S’instruire, une chance loin d’être à la portée de tous…

Les examens approchent à grands pas pour la plupart d’entre vous et peut être que dans quelques années, vous vous inscrirez dans une Université ou une Haute Ecole afin de poursuivre vos études comme bon nombre de jeunes qui sortent de l’enseignement secondaire partout dans le monde. Cependant, dans certaines régions du globe, des étudiants ne peuvent pas y entrer et ce, pour des raisons qui semblent injustes.

Les autorités iraniennes accentuent la répression vis-à-vis des étudiants à l'approche de la rentrée universitaire. © Ehsan

C’est le cas de Leva Khanjani, une étudiante iranienne qui s’est vue refuser l’entrée à l’Université pour des raisons religieuses. A priori, sa religion était différente de la religion officielle de l’Etat iranien, ce qui a provoqué son expulsion. Il arrive également que des étudiants soient renvoyés s’ils participent à des manifestations (non violentes) ou s’ils s’expriment pour critiquer le gouvernement iranien. Et cette mésaventure ne s’arrête pas là puisque ces étudiants, en manifestant pour défendre leur position ou critiquer les positions du gouvernement, risquent d’être emprisonnés.

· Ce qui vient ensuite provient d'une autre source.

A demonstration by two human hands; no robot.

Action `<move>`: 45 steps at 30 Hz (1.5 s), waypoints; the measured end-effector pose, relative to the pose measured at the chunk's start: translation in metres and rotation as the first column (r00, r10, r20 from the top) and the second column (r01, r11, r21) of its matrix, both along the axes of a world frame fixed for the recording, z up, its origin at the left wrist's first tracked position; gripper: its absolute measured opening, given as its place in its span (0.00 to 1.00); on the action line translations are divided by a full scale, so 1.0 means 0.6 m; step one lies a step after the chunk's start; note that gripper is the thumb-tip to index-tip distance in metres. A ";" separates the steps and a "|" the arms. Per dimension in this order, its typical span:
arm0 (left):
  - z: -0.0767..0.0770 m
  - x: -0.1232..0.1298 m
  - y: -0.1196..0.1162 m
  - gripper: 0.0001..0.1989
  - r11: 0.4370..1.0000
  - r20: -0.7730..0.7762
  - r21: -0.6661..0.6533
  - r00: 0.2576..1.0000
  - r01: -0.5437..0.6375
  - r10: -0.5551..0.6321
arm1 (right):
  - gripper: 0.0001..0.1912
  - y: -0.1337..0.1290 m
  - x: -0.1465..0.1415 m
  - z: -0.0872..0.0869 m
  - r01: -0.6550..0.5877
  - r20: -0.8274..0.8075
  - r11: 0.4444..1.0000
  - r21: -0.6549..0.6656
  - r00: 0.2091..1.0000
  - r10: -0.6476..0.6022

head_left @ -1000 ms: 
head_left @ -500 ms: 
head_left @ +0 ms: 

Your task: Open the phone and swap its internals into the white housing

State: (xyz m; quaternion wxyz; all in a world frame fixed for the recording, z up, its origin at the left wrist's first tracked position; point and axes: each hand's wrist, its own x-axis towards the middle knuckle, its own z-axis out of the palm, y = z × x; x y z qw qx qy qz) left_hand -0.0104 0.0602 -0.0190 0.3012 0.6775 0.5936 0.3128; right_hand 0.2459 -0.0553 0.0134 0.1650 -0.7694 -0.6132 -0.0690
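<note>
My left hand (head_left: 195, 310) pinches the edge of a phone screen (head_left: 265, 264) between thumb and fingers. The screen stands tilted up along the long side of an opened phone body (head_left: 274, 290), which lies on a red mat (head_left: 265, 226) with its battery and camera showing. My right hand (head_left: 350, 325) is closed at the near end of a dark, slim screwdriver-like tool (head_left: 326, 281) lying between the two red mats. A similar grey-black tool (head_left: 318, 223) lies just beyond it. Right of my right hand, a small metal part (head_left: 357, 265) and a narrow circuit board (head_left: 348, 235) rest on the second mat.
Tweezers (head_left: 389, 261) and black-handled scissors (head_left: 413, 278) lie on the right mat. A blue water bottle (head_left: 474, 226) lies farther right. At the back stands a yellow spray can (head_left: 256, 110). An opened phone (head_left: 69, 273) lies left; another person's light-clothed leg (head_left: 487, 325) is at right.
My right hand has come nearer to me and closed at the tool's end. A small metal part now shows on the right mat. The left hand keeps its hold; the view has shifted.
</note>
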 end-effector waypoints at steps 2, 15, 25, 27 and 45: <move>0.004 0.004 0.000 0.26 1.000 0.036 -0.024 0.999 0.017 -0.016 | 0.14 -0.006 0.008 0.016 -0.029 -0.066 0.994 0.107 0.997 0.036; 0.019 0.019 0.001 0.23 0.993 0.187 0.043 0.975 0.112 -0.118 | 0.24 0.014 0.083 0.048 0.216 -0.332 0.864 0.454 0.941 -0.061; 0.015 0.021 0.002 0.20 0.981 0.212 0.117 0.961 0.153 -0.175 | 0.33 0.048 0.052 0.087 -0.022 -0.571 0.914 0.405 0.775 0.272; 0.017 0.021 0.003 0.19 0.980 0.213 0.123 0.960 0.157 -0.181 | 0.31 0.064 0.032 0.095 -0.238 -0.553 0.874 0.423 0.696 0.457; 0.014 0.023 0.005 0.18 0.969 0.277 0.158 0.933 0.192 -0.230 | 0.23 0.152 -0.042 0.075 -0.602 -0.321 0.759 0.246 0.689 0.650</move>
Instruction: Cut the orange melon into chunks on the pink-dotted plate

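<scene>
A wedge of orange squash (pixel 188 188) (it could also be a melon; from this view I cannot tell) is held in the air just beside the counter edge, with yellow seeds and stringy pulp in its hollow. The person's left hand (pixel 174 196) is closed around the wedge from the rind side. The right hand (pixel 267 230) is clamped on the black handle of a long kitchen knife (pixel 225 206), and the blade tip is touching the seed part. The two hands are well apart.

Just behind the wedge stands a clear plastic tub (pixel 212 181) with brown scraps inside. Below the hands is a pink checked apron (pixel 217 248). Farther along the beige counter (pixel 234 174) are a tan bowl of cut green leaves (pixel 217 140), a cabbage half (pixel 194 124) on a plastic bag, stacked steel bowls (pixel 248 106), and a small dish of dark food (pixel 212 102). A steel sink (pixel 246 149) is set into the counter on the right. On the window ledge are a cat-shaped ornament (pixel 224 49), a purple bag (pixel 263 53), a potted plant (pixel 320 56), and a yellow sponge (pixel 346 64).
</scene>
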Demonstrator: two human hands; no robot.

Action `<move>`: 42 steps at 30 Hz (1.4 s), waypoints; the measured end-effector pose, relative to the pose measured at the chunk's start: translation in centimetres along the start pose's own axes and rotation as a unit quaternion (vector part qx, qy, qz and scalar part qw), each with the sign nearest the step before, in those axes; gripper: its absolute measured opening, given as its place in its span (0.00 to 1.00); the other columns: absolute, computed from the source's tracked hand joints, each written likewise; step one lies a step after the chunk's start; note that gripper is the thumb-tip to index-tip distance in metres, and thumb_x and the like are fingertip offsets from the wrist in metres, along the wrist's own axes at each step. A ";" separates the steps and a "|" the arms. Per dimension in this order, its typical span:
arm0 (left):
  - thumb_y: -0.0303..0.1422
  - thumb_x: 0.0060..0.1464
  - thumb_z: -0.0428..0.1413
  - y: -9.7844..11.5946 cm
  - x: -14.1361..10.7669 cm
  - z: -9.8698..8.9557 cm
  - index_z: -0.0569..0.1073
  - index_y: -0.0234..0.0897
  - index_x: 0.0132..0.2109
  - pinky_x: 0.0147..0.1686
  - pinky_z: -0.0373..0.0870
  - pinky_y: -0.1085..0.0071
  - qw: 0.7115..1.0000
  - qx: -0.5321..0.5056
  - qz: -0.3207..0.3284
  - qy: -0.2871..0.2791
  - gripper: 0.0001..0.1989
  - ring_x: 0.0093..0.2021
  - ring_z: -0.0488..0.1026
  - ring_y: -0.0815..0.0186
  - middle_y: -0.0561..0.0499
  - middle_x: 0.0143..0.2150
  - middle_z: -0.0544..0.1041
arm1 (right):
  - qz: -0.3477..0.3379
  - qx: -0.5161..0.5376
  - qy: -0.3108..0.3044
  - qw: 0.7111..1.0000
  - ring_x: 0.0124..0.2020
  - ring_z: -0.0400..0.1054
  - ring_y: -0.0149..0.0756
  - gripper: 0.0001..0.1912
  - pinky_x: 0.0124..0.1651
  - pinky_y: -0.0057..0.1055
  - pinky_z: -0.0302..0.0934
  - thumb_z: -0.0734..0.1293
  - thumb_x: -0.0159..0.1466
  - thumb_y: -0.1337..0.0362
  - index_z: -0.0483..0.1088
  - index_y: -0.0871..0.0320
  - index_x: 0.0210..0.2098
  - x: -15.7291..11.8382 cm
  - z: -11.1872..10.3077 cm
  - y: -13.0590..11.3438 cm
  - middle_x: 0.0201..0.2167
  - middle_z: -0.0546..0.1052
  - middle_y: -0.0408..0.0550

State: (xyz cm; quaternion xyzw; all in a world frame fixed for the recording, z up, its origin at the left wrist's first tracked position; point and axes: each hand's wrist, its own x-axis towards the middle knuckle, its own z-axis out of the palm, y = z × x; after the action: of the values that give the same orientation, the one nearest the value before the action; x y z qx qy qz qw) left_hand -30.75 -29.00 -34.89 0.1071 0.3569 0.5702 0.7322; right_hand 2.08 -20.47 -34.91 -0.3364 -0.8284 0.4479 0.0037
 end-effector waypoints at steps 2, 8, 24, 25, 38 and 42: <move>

Subir une peine d’emprisonnement parce que l’on a osé exprimer ce que l’on pense est une entrave à la liberté d’expression et d’opinion. La liberté de religion et de conviction n’est pas non plus respectée lorsque l’on constate qu’il est facile de se faire interdire l’accès aux cours simplement parce qu’on ne partage pas la même foi.

Par rapport à la liberté d’expression et d’opinion, il faut savoir que le gouvernement iranien a maintenu des restrictions renforcées à la liberté d’expression, d’association et de réunion imposée avant, pendant et après de grandes manifestations qui s’étaient organisées en 2009. Souvenez vous, des manifestations avaient eu lieu contre la réelection du Président (actuel) : Mahmoud Ahmadinejad . Le Parlement a même examiné des projets de loi futures visant à restreindre encore plus la liberté d’expression et la liberté d’association, notamment pour les associations et les ONG.

Des manifestants contre la réelection de Mahmoud Ahmadinejad en 2009. © Javad Montazeri

Ensuite concernant la liberté religieuse, les minorités religieuses du pays sont victimes de persécutions suite à la déclaration du Guide Spirituel (chef de l’Etat iranien à ne pas confondre avec le Président qui est le chef du gouvernement), Ali Khamenei, qui définissait ces religions de "fausses croyances".

Il ne faut pas non plus perdre de vue le fait que l’Iran est un pays qui applique encore la peine de mort. Les autorités ont signalé au moins 360 exécutions dans le cours de l’année.

Pour en revenir à ces jeunes qui se font expulser des Universités, Amnesty International demande aux autorités iraniennes et aux administrations des universités du pays de mettre fin à de telles pratiques discriminatoires.